Problem to work on - Produce a character-for-character copy of the data below.

Information supplied -

***

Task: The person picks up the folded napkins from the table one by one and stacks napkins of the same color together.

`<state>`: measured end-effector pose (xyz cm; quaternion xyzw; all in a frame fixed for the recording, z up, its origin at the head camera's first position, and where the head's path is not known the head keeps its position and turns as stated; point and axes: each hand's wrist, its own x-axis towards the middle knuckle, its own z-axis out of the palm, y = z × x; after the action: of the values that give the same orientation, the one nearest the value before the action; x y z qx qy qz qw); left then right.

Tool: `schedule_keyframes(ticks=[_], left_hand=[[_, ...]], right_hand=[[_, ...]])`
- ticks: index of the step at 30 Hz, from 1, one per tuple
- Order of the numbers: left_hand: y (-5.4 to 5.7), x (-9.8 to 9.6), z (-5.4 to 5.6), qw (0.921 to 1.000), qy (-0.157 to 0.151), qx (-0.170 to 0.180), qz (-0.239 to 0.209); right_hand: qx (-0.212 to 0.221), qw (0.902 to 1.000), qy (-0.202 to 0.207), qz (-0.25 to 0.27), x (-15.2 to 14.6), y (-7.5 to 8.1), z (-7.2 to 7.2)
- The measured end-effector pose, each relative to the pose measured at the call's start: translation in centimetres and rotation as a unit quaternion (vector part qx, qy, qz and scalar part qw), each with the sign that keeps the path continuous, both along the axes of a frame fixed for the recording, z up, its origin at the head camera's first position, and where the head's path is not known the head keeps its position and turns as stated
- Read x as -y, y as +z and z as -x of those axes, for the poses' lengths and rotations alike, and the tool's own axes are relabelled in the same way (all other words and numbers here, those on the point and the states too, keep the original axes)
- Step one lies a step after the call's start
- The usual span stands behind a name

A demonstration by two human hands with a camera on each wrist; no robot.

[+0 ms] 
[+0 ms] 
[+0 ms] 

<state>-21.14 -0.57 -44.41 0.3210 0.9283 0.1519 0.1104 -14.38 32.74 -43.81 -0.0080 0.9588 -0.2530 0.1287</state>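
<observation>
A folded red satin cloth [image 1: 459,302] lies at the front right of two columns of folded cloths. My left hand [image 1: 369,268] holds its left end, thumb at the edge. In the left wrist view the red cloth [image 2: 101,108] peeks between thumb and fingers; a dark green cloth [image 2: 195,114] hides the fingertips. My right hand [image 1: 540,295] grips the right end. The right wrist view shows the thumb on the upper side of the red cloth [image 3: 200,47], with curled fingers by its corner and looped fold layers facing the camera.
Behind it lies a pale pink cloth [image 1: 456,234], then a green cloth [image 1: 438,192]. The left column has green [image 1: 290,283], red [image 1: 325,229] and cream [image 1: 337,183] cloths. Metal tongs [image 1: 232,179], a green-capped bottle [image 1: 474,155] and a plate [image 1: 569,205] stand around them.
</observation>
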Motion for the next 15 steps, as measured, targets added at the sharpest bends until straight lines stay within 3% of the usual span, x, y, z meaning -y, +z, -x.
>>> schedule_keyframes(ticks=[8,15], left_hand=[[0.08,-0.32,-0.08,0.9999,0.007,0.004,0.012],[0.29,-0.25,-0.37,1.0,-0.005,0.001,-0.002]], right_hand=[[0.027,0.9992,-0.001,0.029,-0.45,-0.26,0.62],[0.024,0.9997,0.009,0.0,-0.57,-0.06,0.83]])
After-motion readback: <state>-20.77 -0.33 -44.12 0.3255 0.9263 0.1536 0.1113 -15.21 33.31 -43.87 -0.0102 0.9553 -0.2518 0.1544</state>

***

Solved problem -
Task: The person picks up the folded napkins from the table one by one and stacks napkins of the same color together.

`<state>`: measured end-effector pose (xyz cm; quaternion xyzw; all in a frame fixed for the recording, z up, its origin at the head camera's first position, and where the head's path is not known the head keeps its position and turns as stated; point and axes: each hand's wrist, its own x-axis towards the middle knuckle, its own z-axis out of the palm, y = z × x; after the action: of the values that give the same orientation, the one nearest the value before the action; x y z qx qy qz qw); left then right.

Tool: `schedule_keyframes(ticks=[_], left_hand=[[_, ...]], right_hand=[[_, ...]])`
- ticks: index of the step at 30 Hz, from 1, one per tuple
- Order of the numbers: left_hand: y (-5.4 to 5.7), x (-9.8 to 9.6), z (-5.4 to 5.6), qw (0.921 to 1.000), qy (-0.157 to 0.151), qx (-0.170 to 0.180), qz (-0.239 to 0.209); right_hand: qx (-0.212 to 0.221), qw (0.902 to 1.000), qy (-0.202 to 0.207), qz (-0.25 to 0.27), x (-15.2 to 14.6), y (-7.5 to 8.1), z (-7.2 to 7.2)
- The measured end-effector pose, each relative to the pose measured at the call's start: translation in centimetres and rotation as a unit quaternion (vector part qx, qy, qz and scalar part qw), each with the sign that keeps the path continuous, both along the axes of a frame fixed for the recording, z up, its origin at the head camera's first position, and where the head's path is not known the head keeps its position and turns as stated
- Read x as -y, y as +z and z as -x of those axes, for the poses' lengths and rotations alike, and the tool's own axes are relabelled in the same way (all other words and numbers here, those on the point and the states too, keep the original axes)
- Step one lies a step after the call's start
- The usual span stands behind a name

A demonstration by two human hands with a camera on each wrist; no robot.

[+0 ms] 
[+0 ms] 
[+0 ms] 

<state>-21.14 -0.57 -44.41 0.3210 0.9283 0.1519 0.1104 -14.38 32.74 -43.81 -0.0080 0.9588 -0.2530 0.1287</state>
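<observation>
A folded red satin cloth [image 1: 459,302] lies at the front right of two columns of folded cloths. My left hand [image 1: 369,268] holds its left end, thumb at the edge. In the left wrist view the red cloth [image 2: 101,108] peeks between thumb and fingers; a dark green cloth [image 2: 195,114] hides the fingertips. My right hand [image 1: 540,295] grips the right end. The right wrist view shows the thumb on the upper side of the red cloth [image 3: 200,47], with curled fingers by its corner and looped fold layers facing the camera.
Behind it lies a pale pink cloth [image 1: 456,234], then a green cloth [image 1: 438,192]. The left column has green [image 1: 290,283], red [image 1: 325,229] and cream [image 1: 337,183] cloths. Metal tongs [image 1: 232,179], a green-capped bottle [image 1: 474,155] and a plate [image 1: 569,205] stand around them.
</observation>
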Motion for the next 15 steps, as measured, targets added at the sharpest bends until straight lines stay within 3% of the usual span, x, y, z meaning -y, +z, -x.
>>> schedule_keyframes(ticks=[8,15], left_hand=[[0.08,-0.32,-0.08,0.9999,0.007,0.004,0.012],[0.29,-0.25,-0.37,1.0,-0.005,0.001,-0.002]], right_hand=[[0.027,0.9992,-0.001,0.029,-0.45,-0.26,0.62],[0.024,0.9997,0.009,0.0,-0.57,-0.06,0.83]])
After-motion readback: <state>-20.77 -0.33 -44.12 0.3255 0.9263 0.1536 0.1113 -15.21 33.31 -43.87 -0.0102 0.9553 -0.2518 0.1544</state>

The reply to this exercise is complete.